Data excerpt below:

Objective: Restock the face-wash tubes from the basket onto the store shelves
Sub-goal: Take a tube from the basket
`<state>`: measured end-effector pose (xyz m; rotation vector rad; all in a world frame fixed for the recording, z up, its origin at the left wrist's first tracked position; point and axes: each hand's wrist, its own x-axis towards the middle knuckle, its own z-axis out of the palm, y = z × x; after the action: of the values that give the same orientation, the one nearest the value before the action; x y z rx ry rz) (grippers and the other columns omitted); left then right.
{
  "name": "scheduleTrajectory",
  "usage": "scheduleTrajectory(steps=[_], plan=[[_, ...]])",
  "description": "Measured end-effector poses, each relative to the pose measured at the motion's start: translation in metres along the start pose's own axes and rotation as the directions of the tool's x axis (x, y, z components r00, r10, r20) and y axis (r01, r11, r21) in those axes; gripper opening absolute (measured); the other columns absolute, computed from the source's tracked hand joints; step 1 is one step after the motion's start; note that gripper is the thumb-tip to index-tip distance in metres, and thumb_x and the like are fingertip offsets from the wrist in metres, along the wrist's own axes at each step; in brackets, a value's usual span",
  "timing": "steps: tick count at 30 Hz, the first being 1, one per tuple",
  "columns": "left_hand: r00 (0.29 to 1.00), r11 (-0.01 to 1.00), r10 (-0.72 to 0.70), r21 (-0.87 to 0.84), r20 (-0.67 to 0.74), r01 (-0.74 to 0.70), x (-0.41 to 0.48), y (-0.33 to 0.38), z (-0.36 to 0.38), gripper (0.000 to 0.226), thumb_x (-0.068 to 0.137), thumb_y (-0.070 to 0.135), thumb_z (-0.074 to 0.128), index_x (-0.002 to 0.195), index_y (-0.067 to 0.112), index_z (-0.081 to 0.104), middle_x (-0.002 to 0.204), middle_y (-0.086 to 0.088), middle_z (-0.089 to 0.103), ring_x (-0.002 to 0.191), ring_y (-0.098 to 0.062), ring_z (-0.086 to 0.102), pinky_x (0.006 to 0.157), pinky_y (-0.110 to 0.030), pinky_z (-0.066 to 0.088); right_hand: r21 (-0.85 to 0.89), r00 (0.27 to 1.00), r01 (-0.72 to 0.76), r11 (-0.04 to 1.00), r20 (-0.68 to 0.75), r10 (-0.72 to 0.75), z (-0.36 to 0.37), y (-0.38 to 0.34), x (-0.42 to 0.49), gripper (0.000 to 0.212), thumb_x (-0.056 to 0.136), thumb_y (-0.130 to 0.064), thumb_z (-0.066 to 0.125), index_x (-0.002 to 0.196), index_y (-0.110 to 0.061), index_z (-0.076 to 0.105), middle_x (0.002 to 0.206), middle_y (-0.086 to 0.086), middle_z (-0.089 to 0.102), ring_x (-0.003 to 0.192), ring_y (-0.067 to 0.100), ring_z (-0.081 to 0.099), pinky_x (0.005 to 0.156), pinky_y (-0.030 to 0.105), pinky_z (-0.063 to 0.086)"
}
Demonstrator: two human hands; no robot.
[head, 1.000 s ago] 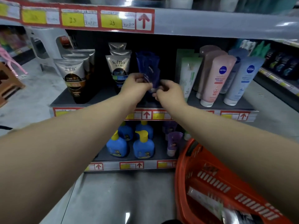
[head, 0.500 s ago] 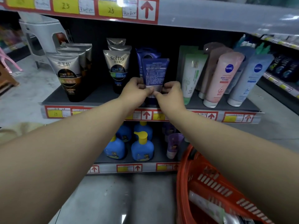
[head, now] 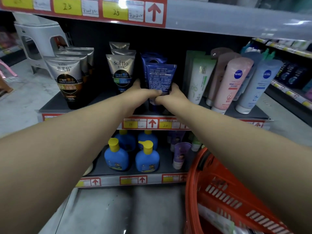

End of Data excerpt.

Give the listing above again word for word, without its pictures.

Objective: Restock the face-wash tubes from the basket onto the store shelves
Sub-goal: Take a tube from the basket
`<state>`: measured end-effector pose (xyz m; rotation vector rad; all in a world frame fixed for the recording, z up, its origin at the left wrist's first tracked position; point and axes: each hand's wrist, its own x-axis towards the middle knuckle, its own z-axis out of the palm, y = z × x; after the action: of the values that give the same orientation, the one nearest the value before the action; x y z rx ry rz) (grippers and the other columns omitted); left then right.
{
  "name": "scheduleTrajectory",
  "usage": "scheduleTrajectory(steps=[_], plan=[[_, ...]])",
  "description": "Measured end-effector poses, each relative to the pose measured at the motion's start: translation in metres along the start pose's own axes and rotation as the directions of the tool's x axis (x, y, z components r00, r10, r20) and y axis (r01, r11, r21) in those axes; gripper opening absolute (measured); the other columns absolute, computed from the source's tracked hand joints; step 1 is one step after the motion's start; note that gripper is the thumb-tip to index-tip distance in metres, and thumb_x and the like are fingertip offsets from the wrist in metres, along the wrist's own axes at each step; in brackets, a value's usual span",
  "timing": "steps: tick count at 30 Hz, the first being 1, one per tuple",
  "columns": "left_hand: r00 (0.29 to 1.00), r11 (-0.01 to 1.00), r10 (-0.72 to 0.70), r21 (-0.87 to 0.84), r20 (-0.67 to 0.74), r01 (-0.74 to 0.70), x (-0.41 to 0.48), y (-0.33 to 0.38), z (-0.36 to 0.38), gripper (0.000 to 0.226), thumb_x (-0.068 to 0.137), thumb_y (-0.070 to 0.135), thumb_z (-0.074 to 0.128), index_x (-0.002 to 0.195), index_y (-0.067 to 0.112), index_z (-0.081 to 0.104), middle_x (-0.002 to 0.204), middle_y (-0.086 to 0.088), middle_z (-0.089 to 0.103), ring_x (-0.002 to 0.191), ring_y (-0.098 to 0.062), ring_z (-0.086 to 0.102), pinky_x (0.006 to 0.157), pinky_y (-0.110 to 0.030), pinky_z (-0.066 to 0.088); right_hand: r21 (-0.85 to 0.89), r00 (0.27 to 1.00), r01 (-0.72 to 0.76), r11 (-0.04 to 1.00), r20 (-0.68 to 0.75), r10 (-0.72 to 0.75), z (-0.36 to 0.37), y (-0.38 to 0.34), x (-0.42 to 0.49), gripper (0.000 to 0.212), thumb_x (-0.056 to 0.136), thumb_y (-0.130 to 0.064), thumb_z (-0.066 to 0.125), index_x (-0.002 to 0.196), index_y (-0.110 to 0.061), index_z (-0.076 to 0.105), middle_x (0.002 to 0.206), middle_y (-0.086 to 0.086), middle_z (-0.089 to 0.102), ring_x (-0.003 to 0.192), ring_y (-0.067 to 0.100), ring_z (-0.081 to 0.099), pinky_x (0.005 to 0.156), pinky_y (-0.030 to 0.105), pinky_z (-0.063 to 0.086)"
}
Demonstrator: two human hands; no robot.
[head, 1.000 s ago] 
[head, 0.500 s ago] 
[head, now] 

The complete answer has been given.